Compare LDA, STM, and CTM to find the best-performing model.

# Run comparison
comparison <- sm_compare_models(
  dtm = dtm,
  k = 10,
  seed = 1729,
  verbose = TRUE
)

# View metrics
print(comparison$metrics)

# Get recommendation
print(paste("Recommended model:", comparison$recommendation))

# Use the recommended model
best_model <- comparison$models[[tolower(comparison$recommendation)]]
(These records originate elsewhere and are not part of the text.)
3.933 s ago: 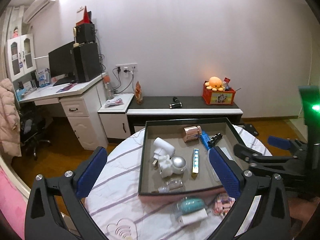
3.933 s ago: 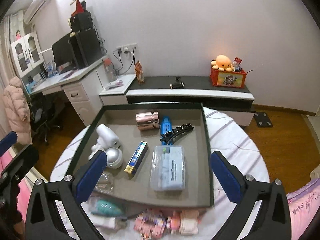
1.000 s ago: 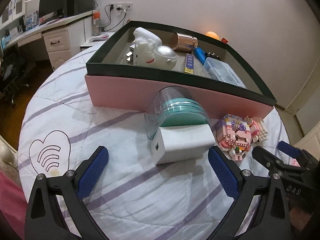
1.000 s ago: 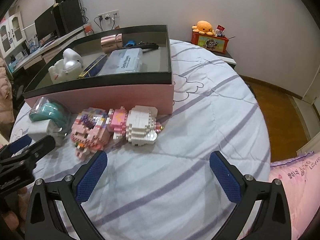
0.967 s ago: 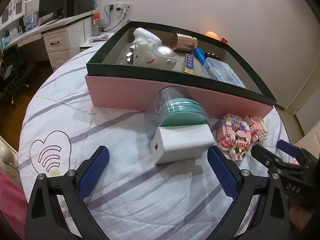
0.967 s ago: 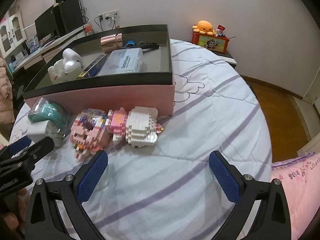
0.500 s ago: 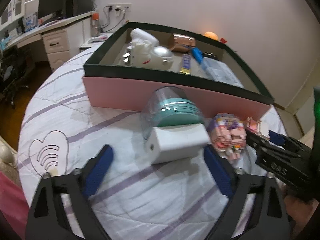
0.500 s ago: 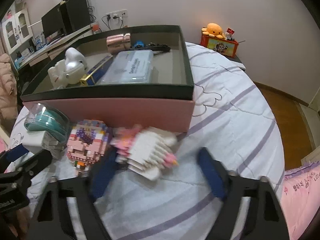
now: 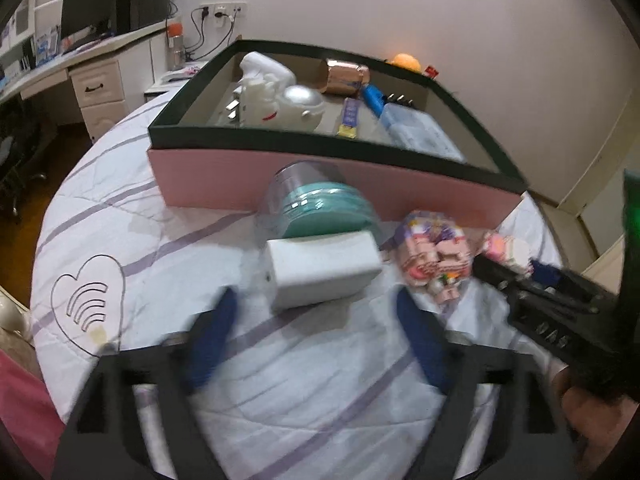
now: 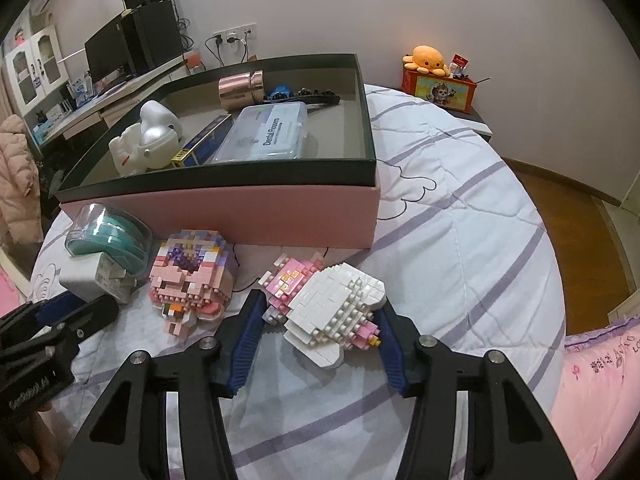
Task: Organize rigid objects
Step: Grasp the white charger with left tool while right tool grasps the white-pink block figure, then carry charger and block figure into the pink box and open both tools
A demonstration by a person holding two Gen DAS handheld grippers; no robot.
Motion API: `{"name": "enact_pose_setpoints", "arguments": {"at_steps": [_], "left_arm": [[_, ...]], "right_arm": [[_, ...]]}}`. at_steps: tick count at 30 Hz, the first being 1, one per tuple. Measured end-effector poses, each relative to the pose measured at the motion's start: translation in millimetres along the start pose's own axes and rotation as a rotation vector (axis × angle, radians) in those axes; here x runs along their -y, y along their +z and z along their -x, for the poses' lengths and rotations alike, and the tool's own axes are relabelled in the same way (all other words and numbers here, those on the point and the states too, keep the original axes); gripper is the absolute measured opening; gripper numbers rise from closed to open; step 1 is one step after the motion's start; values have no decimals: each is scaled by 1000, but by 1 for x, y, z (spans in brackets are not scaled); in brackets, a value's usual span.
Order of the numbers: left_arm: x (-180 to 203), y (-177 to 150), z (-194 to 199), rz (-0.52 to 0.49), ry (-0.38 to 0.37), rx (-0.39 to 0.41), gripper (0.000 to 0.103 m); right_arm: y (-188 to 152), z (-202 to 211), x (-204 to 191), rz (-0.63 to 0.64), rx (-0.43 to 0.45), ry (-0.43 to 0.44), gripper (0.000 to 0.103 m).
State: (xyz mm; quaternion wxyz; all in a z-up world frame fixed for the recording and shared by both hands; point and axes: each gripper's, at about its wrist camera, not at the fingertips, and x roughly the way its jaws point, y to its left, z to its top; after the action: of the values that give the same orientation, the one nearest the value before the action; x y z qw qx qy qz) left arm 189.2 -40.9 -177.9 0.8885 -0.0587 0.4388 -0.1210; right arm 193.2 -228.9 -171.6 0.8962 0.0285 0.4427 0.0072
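Observation:
A pink box with a dark rim [image 10: 224, 208] [image 9: 320, 184] stands on the round table and holds several items. In front of it lie a white charger block [image 9: 322, 270] against a clear case with a teal disc [image 9: 320, 208], a pink brick figure [image 10: 190, 276] [image 9: 432, 252], and a white-and-pink brick figure [image 10: 334, 306]. My right gripper [image 10: 318, 332] is closed around the white-and-pink brick figure, pads at both its sides. My left gripper [image 9: 316, 340] is open, its fingers just short of the charger block, blurred.
The table is covered by a white quilt with purple stripes [image 10: 460, 220]. A pink bed edge [image 10: 600, 380] is at the right. A desk with a monitor [image 10: 108, 52] and a low cabinet with an orange plush [image 10: 430, 60] stand behind.
My right gripper moved forward and closed its jaws around the white-and-pink brick figure, which tilted. My left gripper's jaws narrowed and moved toward the charger block.

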Motion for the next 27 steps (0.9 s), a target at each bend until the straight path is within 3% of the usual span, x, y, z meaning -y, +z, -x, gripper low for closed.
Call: {"name": "enact_pose_setpoints", "arguments": {"at_steps": [1,4,6,9,10,15,27], "left_arm": [[1,0,2,8,-3,12,98],[-1,2,3,26,19,37,97],[-10,4,-6,63,27,26,81],[-13,4,-8,48,14,26,69],[-12,3,-7,35,2,25,56],[-20,-1,1,52,-18,27,55],[-45,4,42,54,23,82,55]], "right_arm": [[0,0,0,2,-1,-1,54],[-1,1,0,4,-3,-1,54],[-1,1,0,0,-3,0,54],[-1,1,0,0,-1,1,54],[-1,1,0,1,0,4,54],[-2,5,-3,3,7,18,53],[0,42,-17,16,57,66,53]]}}
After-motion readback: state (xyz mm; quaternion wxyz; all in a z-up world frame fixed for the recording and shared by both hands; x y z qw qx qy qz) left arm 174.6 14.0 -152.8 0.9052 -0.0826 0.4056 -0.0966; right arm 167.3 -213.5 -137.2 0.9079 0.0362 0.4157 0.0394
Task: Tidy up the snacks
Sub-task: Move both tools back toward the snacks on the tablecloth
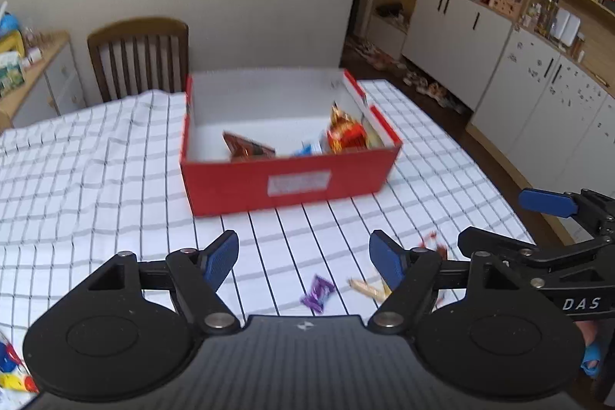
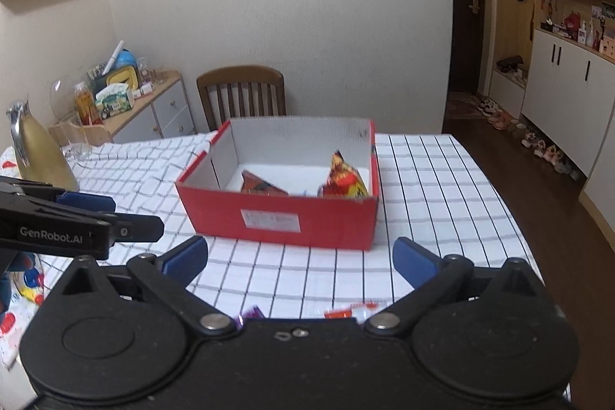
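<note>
Red cardboard box (image 1: 290, 175), lid off, white inside, near centre of checked tablecloth (image 1: 96, 179). Inside: orange-red snack bag (image 1: 344, 133) upright at right, brown packet (image 1: 246, 146) leaning at left, small blue-white wrapper (image 1: 307, 149) between. Loose on cloth nearer than box: purple candy wrapper (image 1: 317, 292), pale wafer stick (image 1: 369, 289) just right of it, red-white packet (image 2: 351, 310) by camera edge. Left gripper (image 1: 303, 258) spread apart, nothing between fingers. Right gripper (image 2: 300, 262) spread wide, likewise empty. Wooden chair (image 2: 242, 93) beyond far table edge; gold jug (image 2: 36, 148) far left.
</note>
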`<state>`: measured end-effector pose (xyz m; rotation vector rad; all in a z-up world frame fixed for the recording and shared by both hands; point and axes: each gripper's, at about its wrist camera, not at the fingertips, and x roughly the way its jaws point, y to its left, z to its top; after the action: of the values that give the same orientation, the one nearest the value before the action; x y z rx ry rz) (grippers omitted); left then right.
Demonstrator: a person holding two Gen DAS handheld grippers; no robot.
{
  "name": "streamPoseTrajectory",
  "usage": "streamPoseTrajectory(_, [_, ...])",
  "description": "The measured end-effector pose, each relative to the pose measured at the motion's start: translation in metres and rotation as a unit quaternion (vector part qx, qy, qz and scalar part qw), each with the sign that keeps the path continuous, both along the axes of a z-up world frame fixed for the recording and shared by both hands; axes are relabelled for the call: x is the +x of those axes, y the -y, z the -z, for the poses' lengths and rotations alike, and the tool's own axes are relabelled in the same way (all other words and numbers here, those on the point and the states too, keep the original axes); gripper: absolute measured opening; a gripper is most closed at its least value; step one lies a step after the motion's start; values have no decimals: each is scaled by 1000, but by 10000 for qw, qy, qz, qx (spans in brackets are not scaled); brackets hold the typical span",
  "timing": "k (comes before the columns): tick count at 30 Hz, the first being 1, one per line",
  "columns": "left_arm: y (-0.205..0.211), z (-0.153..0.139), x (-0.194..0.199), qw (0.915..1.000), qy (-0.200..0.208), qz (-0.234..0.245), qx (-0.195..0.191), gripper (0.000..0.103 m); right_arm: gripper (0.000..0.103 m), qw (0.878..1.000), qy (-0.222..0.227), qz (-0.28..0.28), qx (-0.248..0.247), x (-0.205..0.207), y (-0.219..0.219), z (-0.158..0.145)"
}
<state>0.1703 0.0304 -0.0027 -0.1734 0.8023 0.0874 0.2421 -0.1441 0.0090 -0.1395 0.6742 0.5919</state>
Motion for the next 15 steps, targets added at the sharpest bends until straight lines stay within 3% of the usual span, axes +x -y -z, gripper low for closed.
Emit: streamPoseTrajectory(15, [20,83,-3,9943,-1022,270,-102,75,103,9955,-740,345,-491,1,25,77])
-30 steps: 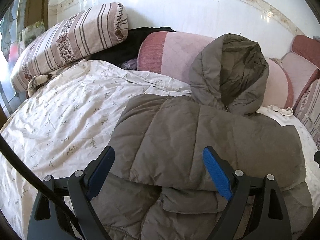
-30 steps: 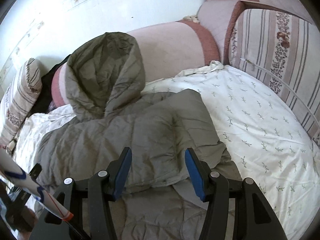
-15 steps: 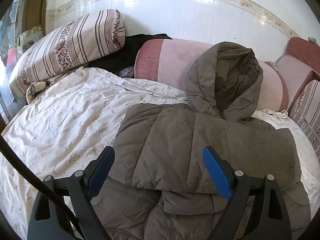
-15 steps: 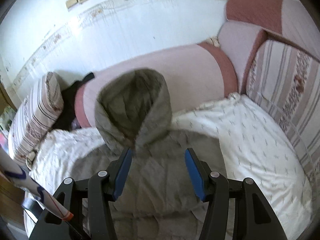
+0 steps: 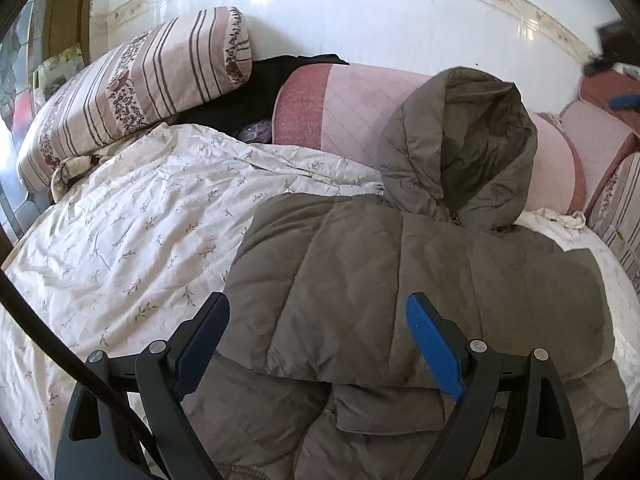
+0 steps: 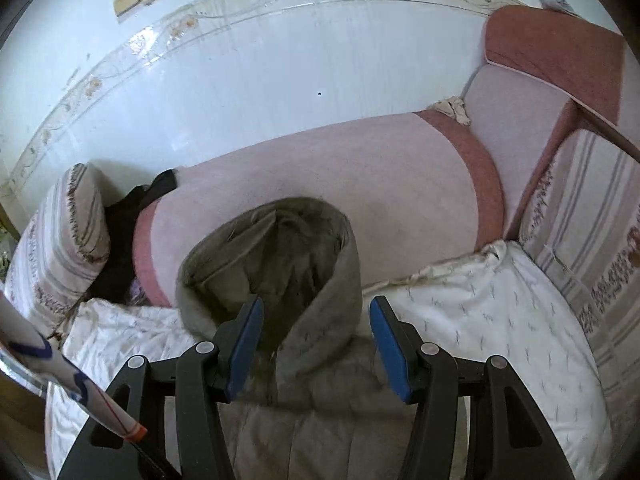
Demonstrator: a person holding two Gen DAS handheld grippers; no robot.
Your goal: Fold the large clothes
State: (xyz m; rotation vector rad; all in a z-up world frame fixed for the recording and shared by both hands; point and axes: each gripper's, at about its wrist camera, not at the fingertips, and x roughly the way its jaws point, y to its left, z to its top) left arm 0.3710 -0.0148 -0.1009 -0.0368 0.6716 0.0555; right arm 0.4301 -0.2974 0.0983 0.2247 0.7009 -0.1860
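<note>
A grey-brown puffer jacket (image 5: 400, 280) lies flat on the bed, its lower part folded up over itself near the front. Its hood (image 5: 460, 140) stands propped against a pink bolster. My left gripper (image 5: 316, 304) hovers open over the jacket's folded middle, with nothing between its blue pads. In the right wrist view my right gripper (image 6: 316, 308) is open above the jacket (image 6: 320, 420), and the hood (image 6: 280, 248) fills the space behind its fingers without being touched. A blue pad (image 5: 623, 101) of that gripper shows at the top right edge of the left wrist view.
A white flowered sheet (image 5: 140, 220) covers the bed. A striped pillow (image 5: 132, 88) and a black garment (image 5: 256, 96) lie at the back left, by the pink bolster (image 5: 352, 108). A striped cushion (image 6: 592, 240) lines the right side. The tiled wall stands behind.
My right gripper has risen and moved forward from the jacket's right side to over the hood. The left gripper has stayed over the jacket, still open.
</note>
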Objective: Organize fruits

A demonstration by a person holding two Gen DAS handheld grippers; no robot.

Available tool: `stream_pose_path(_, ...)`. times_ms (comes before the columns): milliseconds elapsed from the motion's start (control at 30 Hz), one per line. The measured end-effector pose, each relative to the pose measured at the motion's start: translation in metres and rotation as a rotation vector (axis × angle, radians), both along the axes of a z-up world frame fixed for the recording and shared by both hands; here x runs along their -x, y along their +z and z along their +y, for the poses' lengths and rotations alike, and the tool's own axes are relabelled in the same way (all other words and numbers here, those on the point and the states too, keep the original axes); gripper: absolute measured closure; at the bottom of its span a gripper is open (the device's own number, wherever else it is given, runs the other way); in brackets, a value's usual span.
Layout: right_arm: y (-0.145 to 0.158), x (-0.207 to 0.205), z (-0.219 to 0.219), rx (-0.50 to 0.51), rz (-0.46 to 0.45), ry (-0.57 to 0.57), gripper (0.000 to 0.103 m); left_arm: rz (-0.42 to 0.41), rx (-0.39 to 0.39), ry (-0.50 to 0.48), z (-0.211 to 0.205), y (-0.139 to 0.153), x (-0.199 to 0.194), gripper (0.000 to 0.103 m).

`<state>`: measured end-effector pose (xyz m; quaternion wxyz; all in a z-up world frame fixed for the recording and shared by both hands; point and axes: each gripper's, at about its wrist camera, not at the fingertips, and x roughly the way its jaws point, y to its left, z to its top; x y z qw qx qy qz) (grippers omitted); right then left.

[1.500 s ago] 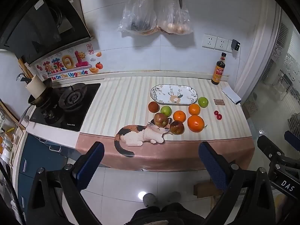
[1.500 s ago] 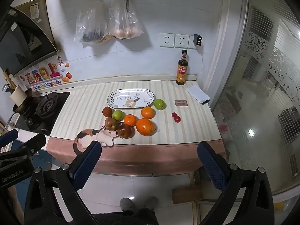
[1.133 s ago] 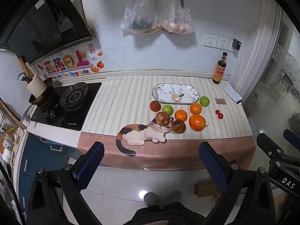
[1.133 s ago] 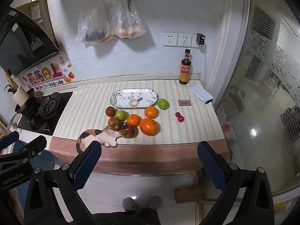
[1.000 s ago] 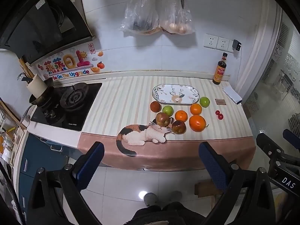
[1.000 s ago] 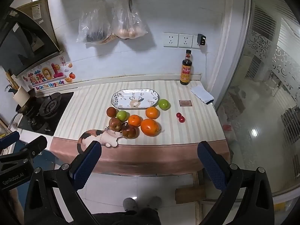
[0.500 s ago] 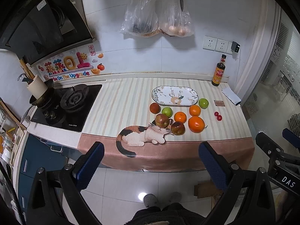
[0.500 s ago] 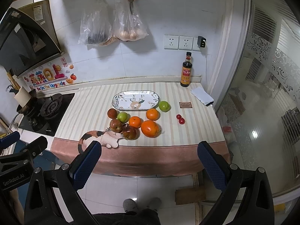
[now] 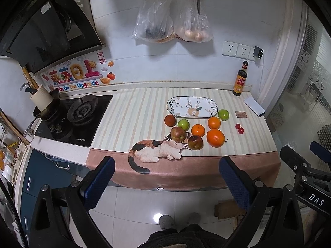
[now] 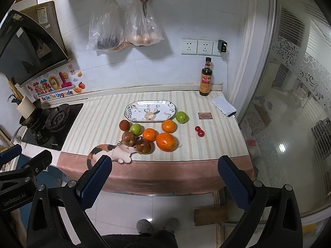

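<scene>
Far ahead of both wide-apart jaws, the round fruits [image 10: 166, 142] crowd the table [image 10: 217, 146] edge; a careless nudge could roll one off.

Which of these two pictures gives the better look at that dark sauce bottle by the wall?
The right wrist view: the sauce bottle stands larger there, its label facing the camera. In the left wrist view the bottle is smaller, near the right edge, its label harder to read.

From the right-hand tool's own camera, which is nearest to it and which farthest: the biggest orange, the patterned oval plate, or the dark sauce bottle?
1. Biggest orange: near the counter's front edge, closest to the right gripper.
2. Patterned oval plate: mid-counter, behind the fruit.
3. Dark sauce bottle: back right, against the wall.
</scene>
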<state>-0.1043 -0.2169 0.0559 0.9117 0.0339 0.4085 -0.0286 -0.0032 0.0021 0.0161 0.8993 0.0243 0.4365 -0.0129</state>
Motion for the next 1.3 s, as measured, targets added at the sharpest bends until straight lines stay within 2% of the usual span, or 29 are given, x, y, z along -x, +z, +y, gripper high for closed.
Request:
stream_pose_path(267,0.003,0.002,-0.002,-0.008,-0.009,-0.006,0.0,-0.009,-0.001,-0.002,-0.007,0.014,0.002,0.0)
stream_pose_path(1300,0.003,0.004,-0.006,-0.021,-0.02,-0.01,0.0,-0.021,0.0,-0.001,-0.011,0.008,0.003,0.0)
Customizing Visualizations

All plotting functions use the custom theme_sportminer() theme, but you can customize further.

library(ggplot2)

# Create a plot with custom theme settings
p <- sm_plot_topic_frequency(lda_model, dtm)

# Add customizations
p +
  labs(
    title = "Distribution of Research Topics in Sport Science",
    subtitle = "Based on 100 papers from Scopus (2010-2025)"
  ) +
  theme_sportminer(base_size = 14, grid = FALSE)

Best Practices

API Rate Limits: Scopus has rate limits. Use max_count wisely and add delays between large queries.
Reproducibility: Always set seeds when running topic models:
```
sm_train_lda(dtm, k = 10, seed = 1729)
```
Hyperparameter Tuning: Experiment with min_term_freq and max_term_freq in sm_create_dtm() to balance vocabulary size and model performance.
Model Selection: Don’t rely solely on coherence. Inspect the top terms for each topic to ensure interpretability.

Next Steps

Explore the package documentation for detailed function reference
Experiment with different preprocessing and modeling parameters
Contact the maintainer for bug reports and feature requests

Citation

If you use SportMiner in your research, please cite:

citation("SportMiner")

References

Blei, D. M., Ng, A. Y., & Jordan, M. I. (2003). Latent dirichlet allocation. Journal of Machine Learning Research, 3, 993-1022.
Roberts, M. E., Stewart, B. M., & Tingley, D. (2019). stm: An R package for structural topic models. Journal of Statistical Software, 91(2), 1-40.